Pharmacies prevail in appeal of $650-million opioid award in Ohio
By Nate Raymond (NS:RYMD) and Brendan Pierson
(Reuters) -Ohio’s top court ruled on Tuesday that pharmacy chain operators CVS, Walmart (NYSE:WMT) and Walgreens could not be held liable for fueling an opioid epidemic in two counties in the state that won a $650.9-million judgment against them.
The Ohio Supreme Court held on a 5-2 vote that a state law barred Lake and Trumbull counties’ claims that the dispensing of addictive pain medications by the pharmacy chains created a public nuisance that the companies should be forced to address.
Justice Joseph Deters, writing for the majority, said the court recognized that the deadly epidemic had touched the lives of people throughout Ohio and “undoubtedly has far-reaching consequences for their communities and for the state as a whole.”
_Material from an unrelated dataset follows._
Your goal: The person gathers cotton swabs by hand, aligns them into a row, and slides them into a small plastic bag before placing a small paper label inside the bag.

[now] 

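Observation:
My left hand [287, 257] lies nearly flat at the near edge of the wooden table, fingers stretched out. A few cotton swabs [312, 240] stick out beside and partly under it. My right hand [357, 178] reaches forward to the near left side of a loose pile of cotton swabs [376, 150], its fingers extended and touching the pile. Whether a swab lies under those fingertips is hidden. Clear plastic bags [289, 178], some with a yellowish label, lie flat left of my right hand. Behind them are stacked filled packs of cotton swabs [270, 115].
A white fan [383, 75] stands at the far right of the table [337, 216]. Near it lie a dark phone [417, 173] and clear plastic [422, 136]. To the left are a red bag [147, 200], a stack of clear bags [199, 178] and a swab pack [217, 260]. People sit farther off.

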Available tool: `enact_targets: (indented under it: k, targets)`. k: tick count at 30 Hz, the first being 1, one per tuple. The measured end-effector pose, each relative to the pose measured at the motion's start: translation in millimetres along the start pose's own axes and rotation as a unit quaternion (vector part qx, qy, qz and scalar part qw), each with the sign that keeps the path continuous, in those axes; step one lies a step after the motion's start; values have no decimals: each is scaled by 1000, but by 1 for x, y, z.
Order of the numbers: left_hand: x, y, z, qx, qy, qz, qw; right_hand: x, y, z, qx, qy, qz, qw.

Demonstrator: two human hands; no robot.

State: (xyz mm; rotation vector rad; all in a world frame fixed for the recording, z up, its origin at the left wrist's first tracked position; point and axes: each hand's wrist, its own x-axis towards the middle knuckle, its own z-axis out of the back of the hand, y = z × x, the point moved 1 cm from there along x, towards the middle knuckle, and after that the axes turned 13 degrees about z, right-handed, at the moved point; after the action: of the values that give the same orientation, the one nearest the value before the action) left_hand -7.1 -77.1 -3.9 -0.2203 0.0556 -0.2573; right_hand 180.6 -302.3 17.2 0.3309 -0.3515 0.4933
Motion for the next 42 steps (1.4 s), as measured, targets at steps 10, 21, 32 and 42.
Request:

“Creating a solution to this crisis out of whole cloth is, however, beyond this court’s authority,” Deters wrote.
He said an amendment to the Ohio Products Liability Act that the state legislature adopted in 2007 barred all common-law public nuisance claims based on the sale of products that seek compensation from a product’s manufacturer or supplier.
Representatives for the companies and counties did not immediately respond to requests for comment.
The case was the first the three pharmacy operators had faced at trial of the thousands of lawsuits filed by states and local governments against drugmakers, distributors and pharmacies over the U.S. opioid addiction epidemic.
A federal jury in Cleveland concluded in 2021 that an oversupply of addictive pain pills and the diversion of those opioids to the black market created a public nuisance in the counties, and that the pharmacies helped cause it.
U.S. District Judge Dan Polster, who oversees the federal litigation over the opioid epidemic, ordered CVS, Walmart and Walgreens following the trial to pay a combined $650.9 million to help the two counties address, or abate, the harms caused by the epidemic.
The companies appealed, prompting the 6th U.S. Circuit Court of Appeals last year to ask the Ohio Supreme Court to review the matter, saying it raised “novel and unresolved questions” of state law that it should address first.